The paired-end reads were mapped to the reference genome of M. persicae (https://www.ncbi.nlm.nih.gov/datasets/genome/GCF_001856785.1/) using STAR software (V2.7.1a) and –sjdbOverhang 99 [100]. Gene abundance was estimated using Cufflinks V2.2 [101] combined with gene annotations from the NCBI database (https://ftp.ncbi.nlm.nih.gov/genomes/all/GCF/001/856/785/GCF_001856785.1_MPER_G0061.0/GCF_001856785.1_MPER_G0061.0_genomic.gff.gz). Gene expression values were computed as fragments per feature kilobase per million reads mapped (FPKM). Differential expression analysis was performed with the edgeR R package [109]. Genes ≥ twofold differentially expressed with a false discovery-corrected statistical significance of at most 0.05 were considered differentially expressed [104].

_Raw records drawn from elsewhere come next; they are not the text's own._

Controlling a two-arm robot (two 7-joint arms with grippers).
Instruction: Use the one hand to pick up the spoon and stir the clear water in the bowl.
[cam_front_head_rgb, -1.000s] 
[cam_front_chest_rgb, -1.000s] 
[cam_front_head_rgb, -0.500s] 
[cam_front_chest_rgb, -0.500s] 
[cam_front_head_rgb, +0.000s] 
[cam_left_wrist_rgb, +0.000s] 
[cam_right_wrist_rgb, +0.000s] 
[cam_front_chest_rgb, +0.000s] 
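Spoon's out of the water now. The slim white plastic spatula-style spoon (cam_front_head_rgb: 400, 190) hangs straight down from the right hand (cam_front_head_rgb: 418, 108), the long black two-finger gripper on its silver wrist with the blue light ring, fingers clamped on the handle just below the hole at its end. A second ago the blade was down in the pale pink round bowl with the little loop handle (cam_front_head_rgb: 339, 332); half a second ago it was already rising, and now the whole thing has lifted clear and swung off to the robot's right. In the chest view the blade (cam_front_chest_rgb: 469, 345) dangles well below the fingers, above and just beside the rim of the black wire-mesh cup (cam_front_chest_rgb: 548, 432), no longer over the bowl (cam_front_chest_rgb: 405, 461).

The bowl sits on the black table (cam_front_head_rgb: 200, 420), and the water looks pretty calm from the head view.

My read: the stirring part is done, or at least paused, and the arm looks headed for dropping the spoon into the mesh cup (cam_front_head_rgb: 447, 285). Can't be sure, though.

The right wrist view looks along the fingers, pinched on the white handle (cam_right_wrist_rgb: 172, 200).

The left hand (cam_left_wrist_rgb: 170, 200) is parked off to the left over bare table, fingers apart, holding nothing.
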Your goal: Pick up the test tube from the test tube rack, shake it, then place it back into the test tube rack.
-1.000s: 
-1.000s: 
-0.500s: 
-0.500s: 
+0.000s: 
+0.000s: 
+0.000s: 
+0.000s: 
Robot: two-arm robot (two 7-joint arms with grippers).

Cdna synthesis and real-time PCR validation

RNA samples (500 µl) were reverse transcribed using the qPCRBIO cDNA Synthesis Kit and oligo dT primers (PCRBIOSYSTEMS, UK). The cDNA was used for real-time PCR analysis with Fast SYBR Green Master Mix (Thermo Fisher Scientific) and gpd as a reference gene [110]. Relative expression levels were calculated using the 2−ΔΔCt method [111]. Statistical significance was determined using a standard least squares restricted maximum likelihood (REML) test, followed by post hoc comparison with Student’s t-test or Tukey’s test in JMP Pro V16.0.0 (SAS Institute, USA). Primers were designed using Primer3 (Table S10) and efficiency was determined by constructing standard curves.